Hillary Clinton is Done: part 3

Status
Not open for further replies.
Huh, you keep insisting that Clinton is a terrible candidate, yet it seems no one can defeat her.

I was thinking about this last weekend, what does it take to "defeat" Clinton. I was thinking, maybe you should actually look to the person who actually HAS defeated her in an election. AFAIK, the only one to do that is Obama. His approach was based on the promise of a new hope that he could provide. He didn't talk much about her failings, but how he was the one who could make a difference.

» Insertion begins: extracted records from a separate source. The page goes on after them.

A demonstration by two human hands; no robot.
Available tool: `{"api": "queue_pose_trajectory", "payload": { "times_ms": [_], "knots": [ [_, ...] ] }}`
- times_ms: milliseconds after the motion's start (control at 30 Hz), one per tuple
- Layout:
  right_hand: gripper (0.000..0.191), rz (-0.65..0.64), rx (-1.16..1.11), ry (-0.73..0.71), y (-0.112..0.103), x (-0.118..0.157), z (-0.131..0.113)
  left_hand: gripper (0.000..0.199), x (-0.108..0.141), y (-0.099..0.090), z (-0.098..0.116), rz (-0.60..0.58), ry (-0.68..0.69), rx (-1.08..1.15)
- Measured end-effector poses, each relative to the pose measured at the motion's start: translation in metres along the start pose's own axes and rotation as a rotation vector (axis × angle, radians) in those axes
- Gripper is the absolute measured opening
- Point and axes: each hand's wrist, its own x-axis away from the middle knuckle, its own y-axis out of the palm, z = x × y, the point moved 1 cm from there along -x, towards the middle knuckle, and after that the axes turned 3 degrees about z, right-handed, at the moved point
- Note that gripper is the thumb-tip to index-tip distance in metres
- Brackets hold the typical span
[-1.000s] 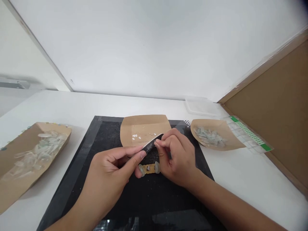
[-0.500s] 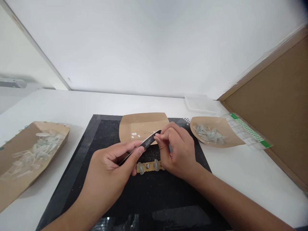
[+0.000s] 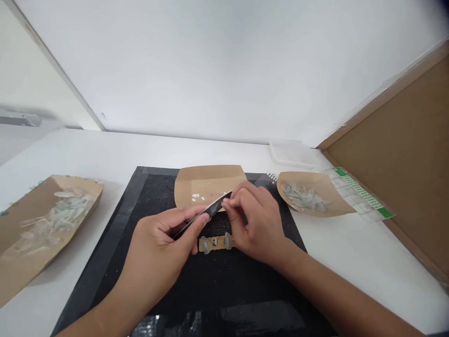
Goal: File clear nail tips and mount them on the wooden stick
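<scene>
My left hand [image 3: 164, 245] is closed on a dark nail file [image 3: 215, 207], pinched between thumb and fingers, its far end pointing up to the right. My right hand [image 3: 257, 220] is closed in a pinch at that far end. Whatever lies between its fingertips is hidden. Below the hands, a small tan strip [image 3: 220, 243] on the black mat [image 3: 224, 285] carries clear false nails [image 3: 205, 245] standing on it. The right hand covers the strip's right end. Just behind, a brown paper tray [image 3: 210, 173] holds small white pieces [image 3: 195, 196].
On the left stands a cardboard tray [image 3: 21, 224] with many clear false nails [image 3: 66, 213]. At the right, another paper tray [image 3: 336, 206] holds more of them. A clear sheet with a green band [image 3: 363, 189] lies beside it, and a translucent lid [image 3: 293, 153] sits farther back.
My right hand has moved slightly left at the far end of the nail file. My left hand keeps its grip, and the view has shifted a little.
</scene>
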Motion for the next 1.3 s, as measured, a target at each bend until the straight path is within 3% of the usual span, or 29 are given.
{"api": "queue_pose_trajectory", "payload": {
  "times_ms": [133,300,433,567,667,800,900,967,1067,1167,1300],
  "knots": [
    [0.022,0.018,-0.019,0.023,0.001,0.000,-0.001,0.027,0.001,0.001,0.002,0.031,0.082,-0.038],
    [0.023,0.028,0.026,-0.036,0.001,0.002,-0.006,0.022,0.006,0.001,0.010,0.122,0.321,-0.212],
    [0.023,0.159,0.022,-0.005,-0.002,0.002,-0.007,0.023,0.010,0.002,0.015,0.177,0.442,-0.279],
    [0.023,0.076,-0.015,-0.032,0.000,0.002,-0.008,0.021,0.011,0.002,0.014,0.173,0.453,-0.292],
    [0.023,0.166,0.017,0.008,0.001,0.002,-0.009,0.021,0.011,0.003,0.013,0.190,0.478,-0.309],
    [0.023,0.090,-0.042,-0.013,0.001,0.002,-0.010,0.021,0.013,0.004,0.013,0.200,0.483,-0.311],
    [0.022,0.160,-0.040,0.023,-0.002,0.000,-0.008,0.022,0.012,0.004,0.013,0.210,0.483,-0.340],
    [0.021,0.139,-0.064,0.007,-0.002,0.000,-0.007,0.022,0.010,0.000,0.013,0.224,0.493,-0.386],
    [0.017,0.104,-0.147,-0.017,-0.002,0.001,-0.006,0.021,0.000,-0.013,0.010,0.322,0.512,-0.501],
    [0.016,0.174,-0.210,0.023,-0.004,0.003,-0.004,0.024,-0.012,-0.031,0.004,0.492,0.454,-0.651],
    [0.020,0.182,-0.209,0.021,-0.009,0.007,0.000,0.031,-0.025,-0.047,-0.006,0.555,0.399,-0.754]
  ]
}}
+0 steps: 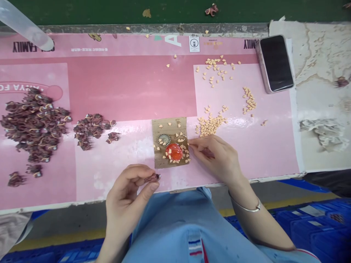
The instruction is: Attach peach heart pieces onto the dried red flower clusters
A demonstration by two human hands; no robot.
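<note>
My left hand [131,191] pinches a small dark reddish-brown figure piece [152,178] between thumb and fingertips, just below a brown board [160,160]. At the board's right edge, my right hand [215,155] is closed on a thin, needle-like tool [184,135]; most of it is hidden by the fingers. A red, shiny round cap [175,152] and a grey bottle cap [164,139] lie on the board, with small cream-coloured pieces scattered on and around them. A larger heap of cream pieces [210,125] lies just beyond my right hand.
At the left are a large pile of brown figure pieces [35,124] and a smaller pile [91,129]. A phone [275,64] lies at the back right, and crumpled white material [323,133] farther right. A translucent tube [27,27] reaches in at top left. Blue crates [315,230] stand below the table.
</note>
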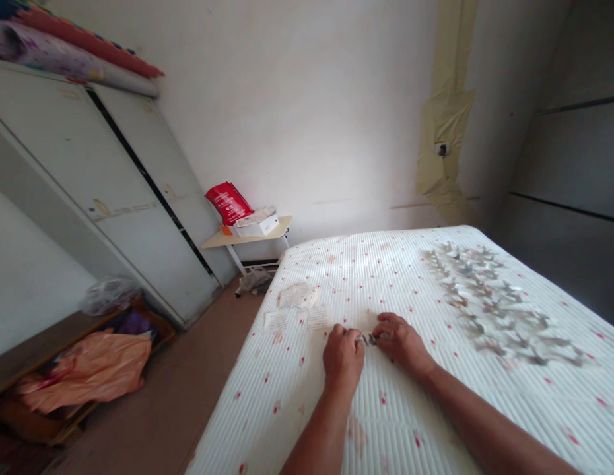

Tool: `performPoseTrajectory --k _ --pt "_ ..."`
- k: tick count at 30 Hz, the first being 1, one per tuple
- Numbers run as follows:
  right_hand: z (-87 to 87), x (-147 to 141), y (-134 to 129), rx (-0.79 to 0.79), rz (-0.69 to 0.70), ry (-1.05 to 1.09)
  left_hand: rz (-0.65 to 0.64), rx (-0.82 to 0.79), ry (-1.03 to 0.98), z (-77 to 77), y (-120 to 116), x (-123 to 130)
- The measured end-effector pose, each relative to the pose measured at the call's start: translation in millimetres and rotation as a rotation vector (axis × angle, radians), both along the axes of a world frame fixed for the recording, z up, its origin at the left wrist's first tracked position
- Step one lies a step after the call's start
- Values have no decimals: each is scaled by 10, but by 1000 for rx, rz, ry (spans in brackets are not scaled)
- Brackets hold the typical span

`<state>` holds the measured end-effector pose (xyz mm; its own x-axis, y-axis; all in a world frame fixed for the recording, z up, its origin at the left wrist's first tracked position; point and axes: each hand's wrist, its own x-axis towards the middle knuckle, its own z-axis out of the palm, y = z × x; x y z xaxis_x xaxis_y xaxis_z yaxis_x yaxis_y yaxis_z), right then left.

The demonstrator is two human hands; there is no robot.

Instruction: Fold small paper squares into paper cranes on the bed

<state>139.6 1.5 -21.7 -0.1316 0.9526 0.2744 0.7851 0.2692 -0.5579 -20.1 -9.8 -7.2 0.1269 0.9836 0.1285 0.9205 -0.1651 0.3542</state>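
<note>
My left hand (pixel 342 356) and my right hand (pixel 402 343) meet low over the mattress (pixel 386 422). Between their fingertips is a small folded piece of printed paper (pixel 368 339), gripped at its left end by one hand and at its right end by the other. Fingers hide part of it. Just beyond my left hand lies a flat printed sheet (pixel 319 318), with another paper piece (pixel 276 321) to its left. A loose stack of printed paper (pixel 299 295) sits behind them. Off to the right, several small folded paper figures (pixel 505 316) stand in rows, blurred.
A small table (pixel 215 241) beyond the bed's far left corner carries a red bag (pixel 228 203) and a white box (pixel 257 226). Grey cabinets (pixel 113 165) line the left wall, with rolled mats (pixel 74 56) on top. An orange plastic bag (pixel 96 369) lies at lower left.
</note>
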Motion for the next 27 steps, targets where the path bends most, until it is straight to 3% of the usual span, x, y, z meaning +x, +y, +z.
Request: performPoseTrajectory --k 10,27 --pt "21 -16 9 -17 -21 -43 66 -19 48 10 11 80" --pt "16 -6 11 -18 -13 -32 43 -71 -65 13 49 -16"
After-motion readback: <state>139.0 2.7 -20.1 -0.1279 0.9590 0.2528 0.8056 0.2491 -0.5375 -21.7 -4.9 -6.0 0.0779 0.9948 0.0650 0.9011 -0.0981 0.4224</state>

Now, Sanders tried that, too, kind of. He sold himself as something different. Unfortunately, the masses weren't going for it. Most importantly, he couldn't sell the message that he had the ability to get it done. And in doing so, he had to paint Clinton as more of the same.

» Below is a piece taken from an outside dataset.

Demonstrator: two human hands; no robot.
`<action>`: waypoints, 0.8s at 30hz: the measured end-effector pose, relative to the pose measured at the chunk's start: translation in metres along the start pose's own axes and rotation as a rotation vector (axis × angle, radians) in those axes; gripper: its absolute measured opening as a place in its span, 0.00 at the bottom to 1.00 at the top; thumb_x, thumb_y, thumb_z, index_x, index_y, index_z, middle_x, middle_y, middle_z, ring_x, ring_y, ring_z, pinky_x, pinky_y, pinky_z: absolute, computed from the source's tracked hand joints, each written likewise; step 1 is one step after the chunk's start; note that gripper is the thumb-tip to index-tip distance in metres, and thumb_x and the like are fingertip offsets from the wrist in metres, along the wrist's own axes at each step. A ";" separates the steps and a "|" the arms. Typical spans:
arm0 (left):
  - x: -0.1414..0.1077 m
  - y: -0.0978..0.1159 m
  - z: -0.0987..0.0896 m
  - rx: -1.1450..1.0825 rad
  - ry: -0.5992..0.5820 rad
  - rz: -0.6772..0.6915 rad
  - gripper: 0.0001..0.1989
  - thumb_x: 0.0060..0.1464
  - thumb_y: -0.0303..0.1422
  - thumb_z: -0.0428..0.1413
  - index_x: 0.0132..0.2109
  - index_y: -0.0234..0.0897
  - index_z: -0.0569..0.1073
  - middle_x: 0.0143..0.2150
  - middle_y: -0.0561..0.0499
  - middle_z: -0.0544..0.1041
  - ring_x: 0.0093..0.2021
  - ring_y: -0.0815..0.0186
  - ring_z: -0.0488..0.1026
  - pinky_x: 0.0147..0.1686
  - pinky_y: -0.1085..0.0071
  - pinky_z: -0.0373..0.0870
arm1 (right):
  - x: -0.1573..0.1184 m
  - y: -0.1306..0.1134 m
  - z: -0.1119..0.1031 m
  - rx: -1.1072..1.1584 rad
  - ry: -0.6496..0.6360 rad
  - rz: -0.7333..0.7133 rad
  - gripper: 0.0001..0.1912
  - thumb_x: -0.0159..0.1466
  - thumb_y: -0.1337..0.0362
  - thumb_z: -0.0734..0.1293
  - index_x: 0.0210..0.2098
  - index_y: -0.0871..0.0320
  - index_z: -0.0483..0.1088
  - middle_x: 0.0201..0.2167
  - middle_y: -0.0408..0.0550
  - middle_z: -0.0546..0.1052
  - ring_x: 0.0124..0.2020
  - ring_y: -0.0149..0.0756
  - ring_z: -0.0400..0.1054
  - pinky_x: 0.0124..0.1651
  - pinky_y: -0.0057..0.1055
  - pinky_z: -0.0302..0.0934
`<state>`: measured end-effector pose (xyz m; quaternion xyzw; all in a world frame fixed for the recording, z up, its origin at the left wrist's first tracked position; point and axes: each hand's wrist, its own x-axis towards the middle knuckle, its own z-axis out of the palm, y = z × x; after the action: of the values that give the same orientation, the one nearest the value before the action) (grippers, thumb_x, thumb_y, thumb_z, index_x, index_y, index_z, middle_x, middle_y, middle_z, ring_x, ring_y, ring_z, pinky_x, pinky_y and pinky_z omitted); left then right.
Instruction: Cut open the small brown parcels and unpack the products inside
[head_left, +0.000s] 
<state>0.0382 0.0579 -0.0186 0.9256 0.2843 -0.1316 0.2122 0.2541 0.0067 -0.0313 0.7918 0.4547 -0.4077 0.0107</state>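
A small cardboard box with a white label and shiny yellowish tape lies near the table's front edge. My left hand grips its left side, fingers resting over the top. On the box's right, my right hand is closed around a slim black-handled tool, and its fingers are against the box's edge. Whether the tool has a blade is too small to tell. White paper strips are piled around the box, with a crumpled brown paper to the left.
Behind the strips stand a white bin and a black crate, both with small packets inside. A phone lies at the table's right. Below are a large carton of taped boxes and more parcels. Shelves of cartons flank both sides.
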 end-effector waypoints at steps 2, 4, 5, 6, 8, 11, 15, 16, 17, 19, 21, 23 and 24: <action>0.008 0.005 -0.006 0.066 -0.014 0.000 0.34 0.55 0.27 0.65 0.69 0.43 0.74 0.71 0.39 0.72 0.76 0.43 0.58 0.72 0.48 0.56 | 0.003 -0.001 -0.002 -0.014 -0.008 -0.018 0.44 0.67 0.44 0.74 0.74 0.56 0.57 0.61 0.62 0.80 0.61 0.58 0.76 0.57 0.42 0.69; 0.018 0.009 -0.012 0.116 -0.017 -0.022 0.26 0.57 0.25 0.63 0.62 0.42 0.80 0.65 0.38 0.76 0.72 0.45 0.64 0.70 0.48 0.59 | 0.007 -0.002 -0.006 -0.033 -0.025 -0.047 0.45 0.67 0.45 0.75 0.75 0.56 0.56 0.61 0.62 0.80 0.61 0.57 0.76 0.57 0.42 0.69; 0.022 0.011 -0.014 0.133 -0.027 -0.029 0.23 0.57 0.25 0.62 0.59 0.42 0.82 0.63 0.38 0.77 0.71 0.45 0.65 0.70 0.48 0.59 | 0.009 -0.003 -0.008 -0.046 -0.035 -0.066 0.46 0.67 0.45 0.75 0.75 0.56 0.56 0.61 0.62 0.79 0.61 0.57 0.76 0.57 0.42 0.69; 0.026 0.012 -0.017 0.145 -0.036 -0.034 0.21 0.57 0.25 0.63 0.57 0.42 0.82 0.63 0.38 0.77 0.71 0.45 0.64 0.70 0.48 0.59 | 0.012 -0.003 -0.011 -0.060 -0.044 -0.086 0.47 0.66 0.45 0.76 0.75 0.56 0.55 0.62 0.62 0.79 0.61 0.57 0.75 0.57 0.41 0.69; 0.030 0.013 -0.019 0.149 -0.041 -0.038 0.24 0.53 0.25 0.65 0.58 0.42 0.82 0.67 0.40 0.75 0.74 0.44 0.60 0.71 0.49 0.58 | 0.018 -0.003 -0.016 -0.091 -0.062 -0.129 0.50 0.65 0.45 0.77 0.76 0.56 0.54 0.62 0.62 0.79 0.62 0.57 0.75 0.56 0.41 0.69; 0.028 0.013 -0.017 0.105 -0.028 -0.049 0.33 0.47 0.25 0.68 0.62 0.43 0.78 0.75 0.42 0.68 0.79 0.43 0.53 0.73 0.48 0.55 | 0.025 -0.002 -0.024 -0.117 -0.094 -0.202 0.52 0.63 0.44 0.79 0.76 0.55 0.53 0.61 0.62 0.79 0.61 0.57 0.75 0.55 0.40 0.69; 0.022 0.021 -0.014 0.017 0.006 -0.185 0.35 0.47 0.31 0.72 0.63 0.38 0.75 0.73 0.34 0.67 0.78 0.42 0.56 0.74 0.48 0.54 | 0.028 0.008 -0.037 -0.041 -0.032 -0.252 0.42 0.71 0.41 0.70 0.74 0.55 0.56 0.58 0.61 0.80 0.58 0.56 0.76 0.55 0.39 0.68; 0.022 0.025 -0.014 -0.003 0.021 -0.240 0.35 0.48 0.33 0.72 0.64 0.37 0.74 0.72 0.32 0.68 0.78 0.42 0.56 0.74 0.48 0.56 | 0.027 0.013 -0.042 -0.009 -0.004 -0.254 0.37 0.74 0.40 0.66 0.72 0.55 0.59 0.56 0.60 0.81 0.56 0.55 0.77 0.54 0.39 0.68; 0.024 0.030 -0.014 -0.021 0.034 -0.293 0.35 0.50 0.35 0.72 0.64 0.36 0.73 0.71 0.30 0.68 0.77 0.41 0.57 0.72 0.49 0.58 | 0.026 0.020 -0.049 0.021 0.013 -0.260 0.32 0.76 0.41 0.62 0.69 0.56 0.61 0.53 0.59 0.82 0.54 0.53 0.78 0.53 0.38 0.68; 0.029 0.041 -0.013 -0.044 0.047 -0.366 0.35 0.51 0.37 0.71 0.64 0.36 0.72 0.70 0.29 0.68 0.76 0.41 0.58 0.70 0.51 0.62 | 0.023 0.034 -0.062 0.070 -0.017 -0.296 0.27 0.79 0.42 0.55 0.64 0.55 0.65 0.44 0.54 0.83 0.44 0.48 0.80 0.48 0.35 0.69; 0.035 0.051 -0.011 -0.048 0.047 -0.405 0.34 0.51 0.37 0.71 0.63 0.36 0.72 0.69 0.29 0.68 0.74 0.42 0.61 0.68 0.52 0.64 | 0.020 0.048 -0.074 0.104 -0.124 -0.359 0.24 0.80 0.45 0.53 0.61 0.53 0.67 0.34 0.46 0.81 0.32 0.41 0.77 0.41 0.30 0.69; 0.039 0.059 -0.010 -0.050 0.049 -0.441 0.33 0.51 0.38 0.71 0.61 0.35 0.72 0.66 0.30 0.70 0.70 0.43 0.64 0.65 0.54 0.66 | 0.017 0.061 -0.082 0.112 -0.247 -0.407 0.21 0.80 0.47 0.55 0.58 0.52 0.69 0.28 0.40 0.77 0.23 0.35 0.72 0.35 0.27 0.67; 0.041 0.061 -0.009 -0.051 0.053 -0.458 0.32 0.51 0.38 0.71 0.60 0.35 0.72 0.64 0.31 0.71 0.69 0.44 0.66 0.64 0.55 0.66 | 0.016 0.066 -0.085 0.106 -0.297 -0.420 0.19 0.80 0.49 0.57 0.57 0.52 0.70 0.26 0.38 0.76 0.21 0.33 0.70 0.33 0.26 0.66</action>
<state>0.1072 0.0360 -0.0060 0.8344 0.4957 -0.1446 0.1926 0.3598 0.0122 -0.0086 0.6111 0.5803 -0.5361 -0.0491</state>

Of course, that is miles better than the republican approach, which is to focus so much effort on trying tear her down so she will lose that they fail to actually put up a real candidate of their own.

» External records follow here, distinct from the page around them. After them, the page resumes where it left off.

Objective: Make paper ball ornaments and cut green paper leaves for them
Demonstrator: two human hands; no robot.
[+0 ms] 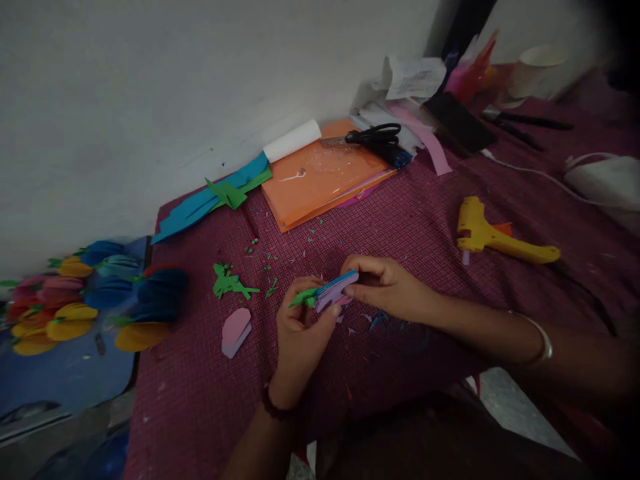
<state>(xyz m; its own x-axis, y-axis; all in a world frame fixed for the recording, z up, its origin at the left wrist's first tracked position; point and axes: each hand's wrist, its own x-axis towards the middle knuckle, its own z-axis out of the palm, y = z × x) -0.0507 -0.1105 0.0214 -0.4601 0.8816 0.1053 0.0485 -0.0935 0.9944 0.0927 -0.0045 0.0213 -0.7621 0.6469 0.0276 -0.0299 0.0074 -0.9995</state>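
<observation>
Between my two hands is a small layered paper craft piece (333, 292), lilac and blue with a green paper part at its left end. My left hand (305, 333) is closed around the green end, with the thumb against the lilac layers. The fingers of my right hand (383, 287) pinch the other end. Left of my hands lie green paper scraps (230, 283) and, below them, a pink and lilac cut paper shape (237, 331). Tiny paper clippings are scattered around and under my hands.
A yellow glue gun (500, 237) lies on the right. Behind are orange sheets (320, 173), black-handled scissors (375, 135), blue strips (200, 203) and a phone (459, 122). Finished coloured paper shapes (73, 320) sit on a blue surface at left. A white cable crosses the right side.
</observation>
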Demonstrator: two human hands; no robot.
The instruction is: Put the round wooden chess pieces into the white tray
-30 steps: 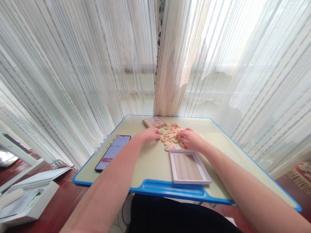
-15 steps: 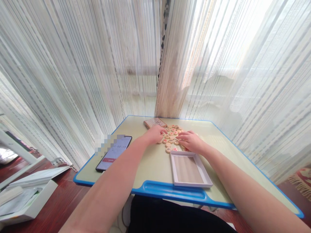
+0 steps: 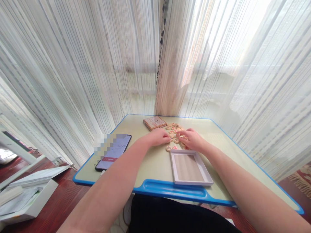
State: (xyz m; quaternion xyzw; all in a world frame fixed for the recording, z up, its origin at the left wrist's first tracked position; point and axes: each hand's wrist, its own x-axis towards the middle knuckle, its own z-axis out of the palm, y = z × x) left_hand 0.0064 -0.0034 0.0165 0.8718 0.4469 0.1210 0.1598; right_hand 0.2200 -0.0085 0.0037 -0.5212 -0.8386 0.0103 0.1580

The difference in approaches is striking. It the difference between trying to win as opposed to trying to make the other side lose. When you try to win, you force candidates to up their game and do well. When you focus on making the other side to lose, all you do is drag everything down. Admittedly, that doesn't have to be case, but that is the way it turns out.
 
"The request for a new investigation is not a surprise. Last week when James Comey testified before a House panel some Republican lawmakers said that they would seek a Justice Department perjury investigation into Clinton's testimony. Last year, Clinton had testified before the House Benghazi Committee that there had been no emails marked classified on her server, but Comey testified that several had classification markings within the body of the email."

Reference:
Did Clinton lie to Congress about email? GOP seeks perjury probe (July 11, 2016)


"It is almost always the cover-up rather than the event that causes trouble."
-- Senator Howard Baker circa 1974

Just more worthless crap.

And it will take far more than worthless crap for Hillary Clinton to loose the upcoming election.
 
I was thinking about this last weekend, what does it take to "defeat" Clinton. I was thinking, maybe you should actually look to the person who actually HAS defeated her in an election. AFAIK, the only one to do that is Obama. His approach was based on the promise of a new hope that he could provide. He didn't talk much about her failings, but how he was the one who could make a difference.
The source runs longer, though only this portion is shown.